How come I developed a dorsal hump at age 17? My nose is fine except for the hump and I'm really annoyed that I got it. I sometimes feel embarrassed by it.
Developing a Dorsal Hump at Age 17?
Doctor Answers 7
Dorsal hump at age 17
The dorsal hump at age 17 is usually a combination of both bone and cartilage growth that occurs at a junction between the top of the nasal bridge and the upper lateral cartilages. Repetitive nasal trauma worsens this dorsal hump. Sometimes it is just due to genetics. A very small hump can be rasped and smoothed down, but a large hump will require removal and narrowing of the nasal bones.
Correcting Hump on Bridge is Very Straightforward
One of the most common reasons that patients seek rhinoplasty consultations is to learn about dorsal hump reduction.A dorsal hump is comprised of bone and cartilage. To remove the hump, the rhinoplasty surgeon files down the bone and trims the cartilage to the appropriate height to give the profile the desired contour.
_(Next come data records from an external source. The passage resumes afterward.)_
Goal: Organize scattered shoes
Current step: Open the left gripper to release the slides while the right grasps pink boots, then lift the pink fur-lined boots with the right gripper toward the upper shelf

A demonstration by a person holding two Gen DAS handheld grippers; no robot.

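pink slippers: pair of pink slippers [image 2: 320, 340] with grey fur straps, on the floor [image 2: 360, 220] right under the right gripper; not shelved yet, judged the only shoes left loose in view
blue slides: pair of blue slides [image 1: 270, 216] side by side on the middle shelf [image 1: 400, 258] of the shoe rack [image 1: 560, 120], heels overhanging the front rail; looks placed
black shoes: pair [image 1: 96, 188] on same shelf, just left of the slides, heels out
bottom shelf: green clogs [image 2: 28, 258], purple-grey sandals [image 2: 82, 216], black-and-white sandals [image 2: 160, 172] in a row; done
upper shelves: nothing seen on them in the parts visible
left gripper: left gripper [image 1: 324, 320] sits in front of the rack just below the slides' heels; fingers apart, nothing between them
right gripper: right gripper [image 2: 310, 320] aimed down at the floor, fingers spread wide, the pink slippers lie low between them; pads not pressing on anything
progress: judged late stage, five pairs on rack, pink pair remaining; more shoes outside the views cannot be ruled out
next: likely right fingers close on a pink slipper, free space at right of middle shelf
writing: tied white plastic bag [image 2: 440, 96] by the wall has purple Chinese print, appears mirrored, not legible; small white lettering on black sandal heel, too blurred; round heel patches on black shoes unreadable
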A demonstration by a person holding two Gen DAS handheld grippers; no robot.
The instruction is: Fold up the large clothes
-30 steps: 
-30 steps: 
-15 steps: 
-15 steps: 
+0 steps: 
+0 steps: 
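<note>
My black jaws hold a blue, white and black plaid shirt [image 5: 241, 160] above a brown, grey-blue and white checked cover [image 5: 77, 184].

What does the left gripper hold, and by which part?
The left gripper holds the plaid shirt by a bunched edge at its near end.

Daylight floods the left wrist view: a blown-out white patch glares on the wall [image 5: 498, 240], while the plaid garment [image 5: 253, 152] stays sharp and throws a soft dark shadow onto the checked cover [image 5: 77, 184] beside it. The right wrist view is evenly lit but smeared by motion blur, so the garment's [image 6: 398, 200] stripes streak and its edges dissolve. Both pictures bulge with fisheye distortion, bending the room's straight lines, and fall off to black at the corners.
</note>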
For an experienced rhinoplasty surgeon, this is a very straightforward procedure.
Many people have slight bump or hump on the bridge of their nose. This is a normal anatomic variant that can appear aspeople reach their teenage years when the facial skeleton (and nose) completes its growth.
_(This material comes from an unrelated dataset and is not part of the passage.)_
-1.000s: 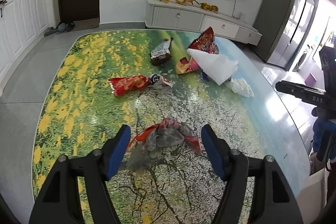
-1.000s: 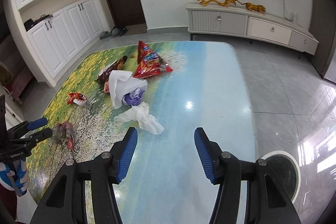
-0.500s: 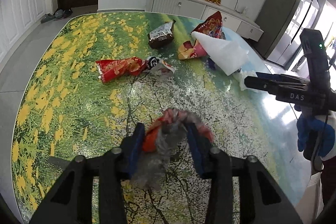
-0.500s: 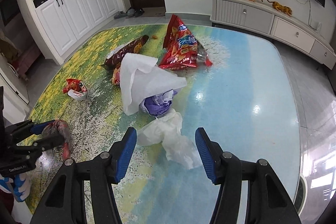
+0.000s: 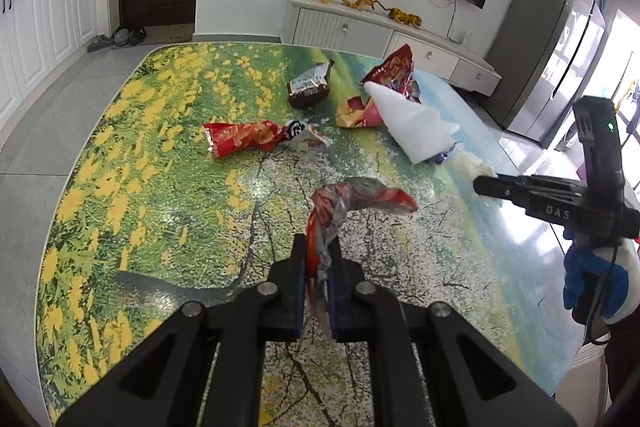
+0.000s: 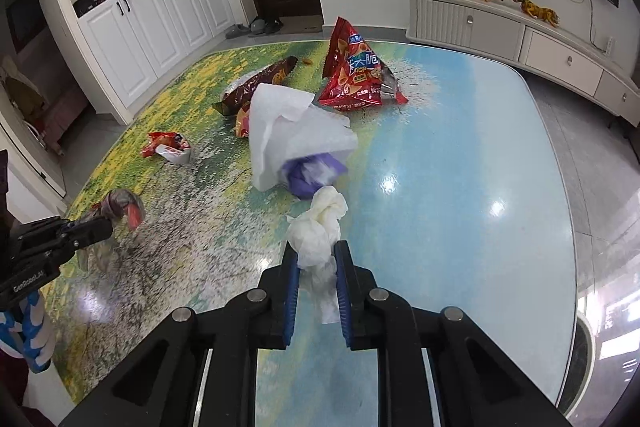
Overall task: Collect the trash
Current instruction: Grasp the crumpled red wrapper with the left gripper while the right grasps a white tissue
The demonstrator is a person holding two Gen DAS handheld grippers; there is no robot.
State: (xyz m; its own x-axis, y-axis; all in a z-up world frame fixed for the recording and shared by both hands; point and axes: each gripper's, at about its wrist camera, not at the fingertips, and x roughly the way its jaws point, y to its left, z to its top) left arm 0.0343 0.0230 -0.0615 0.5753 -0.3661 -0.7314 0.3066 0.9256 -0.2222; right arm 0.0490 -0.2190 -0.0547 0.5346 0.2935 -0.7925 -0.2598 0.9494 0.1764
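Left tool (image 5: 318,247) around wrapper (image 5: 352,201), lengthwise forward

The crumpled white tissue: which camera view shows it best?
The right wrist view: the crumpled white tissue sits close and central, pinched in the right gripper. The left wrist view shows only a small part of it behind that gripper's tips.

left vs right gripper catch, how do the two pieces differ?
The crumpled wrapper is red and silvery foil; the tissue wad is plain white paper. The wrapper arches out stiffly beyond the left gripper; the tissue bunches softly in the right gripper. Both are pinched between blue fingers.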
It is possible to correct one isolated problem -- such a a dorsal hump -- without having to change or disrupt other parts of the nose. The goal of any rhinoplasty is to produce a nose that looks natural and functions well.
To get a better understanding of what your nose would look like after surgery, your prospective rhinoplasty surgeon should be able to show you before and after computer simulations. Many rhinoplasty surgeons use computer imaging, and recently 3D rhinoplasty imaging has become available. This allows patients to preview how their nose might look after surgery from any angle
You got it genetically.
It is very simple surgery to remove the bump. See an experienced rhinoplasty surgeon to remove this and relieve you of your anxiety. But it will not solve social issues; it will only make you feel better about yourself.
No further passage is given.